Stops - the most difficult issue in trading, at least IMHO.
How tight your stops are, surely is dependant on how good entries are. Attached is a chart of this mornings Aussie API with an example of a very good entry where a very tight stop would have been appropriate. No - I didn't take the trade - I was out this morning. I don't believe that there is any dichotomy between tight stops and logical stops. Trades should only be taken where tight stops are appropriate.
The chart is a constant volume 50 contracts per bar. The black line on the price plot is VWAP. The second from top plot is a smoothed "market delta" - difference between trades executed at ask and at the bid. Third plot from top is smoothed "order book delta" - the ratio all contacted offered in the book (5 levels) to all contracts in the book (10 levels). The latter has a range 0 to 1.

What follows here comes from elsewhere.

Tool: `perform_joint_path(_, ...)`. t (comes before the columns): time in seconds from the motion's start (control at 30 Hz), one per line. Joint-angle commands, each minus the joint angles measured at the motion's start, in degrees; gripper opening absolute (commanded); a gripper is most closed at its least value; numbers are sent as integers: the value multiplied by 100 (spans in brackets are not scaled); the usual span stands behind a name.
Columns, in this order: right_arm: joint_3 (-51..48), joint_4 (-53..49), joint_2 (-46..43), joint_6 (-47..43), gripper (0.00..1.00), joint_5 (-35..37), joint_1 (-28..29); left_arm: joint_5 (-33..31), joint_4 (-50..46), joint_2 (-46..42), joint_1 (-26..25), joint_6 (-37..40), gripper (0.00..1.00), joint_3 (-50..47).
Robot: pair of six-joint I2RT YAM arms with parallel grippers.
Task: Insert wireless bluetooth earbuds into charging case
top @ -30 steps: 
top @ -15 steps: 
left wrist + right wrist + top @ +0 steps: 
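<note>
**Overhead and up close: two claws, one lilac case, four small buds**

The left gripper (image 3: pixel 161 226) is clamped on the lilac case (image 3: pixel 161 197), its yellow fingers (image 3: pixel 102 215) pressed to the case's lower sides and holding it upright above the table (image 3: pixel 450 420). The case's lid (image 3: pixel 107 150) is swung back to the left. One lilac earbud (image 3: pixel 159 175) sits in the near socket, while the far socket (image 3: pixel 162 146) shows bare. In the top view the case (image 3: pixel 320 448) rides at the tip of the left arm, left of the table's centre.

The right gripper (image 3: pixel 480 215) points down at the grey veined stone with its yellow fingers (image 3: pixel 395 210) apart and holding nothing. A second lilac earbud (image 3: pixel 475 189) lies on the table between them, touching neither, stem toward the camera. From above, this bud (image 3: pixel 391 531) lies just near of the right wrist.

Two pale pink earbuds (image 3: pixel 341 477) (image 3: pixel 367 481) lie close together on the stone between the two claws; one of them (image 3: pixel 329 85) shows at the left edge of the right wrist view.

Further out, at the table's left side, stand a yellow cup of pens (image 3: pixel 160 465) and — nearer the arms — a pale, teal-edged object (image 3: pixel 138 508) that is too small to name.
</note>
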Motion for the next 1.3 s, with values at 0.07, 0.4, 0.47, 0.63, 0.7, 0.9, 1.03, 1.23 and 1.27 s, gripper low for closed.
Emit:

Lower plot shows a couple of smoothed CCIs.
Notice the change in supply and demand during the bounce off the VWAP. Number of trades at the ask rises sharply as does the number of contracts offered. Remember that markets generally move to liquidity.
VWAP is an important S/R point for many SIFs. The CCIs are oversold, and for most of the preceeding period the high order book delta is indicative of a bullish market.
Put all of these together and it seems clear that a tight stop is very appropriate.
For anybody taking the drivel on the TRO threads seriously, compare and contrast this chart to the rubbish over on those threads.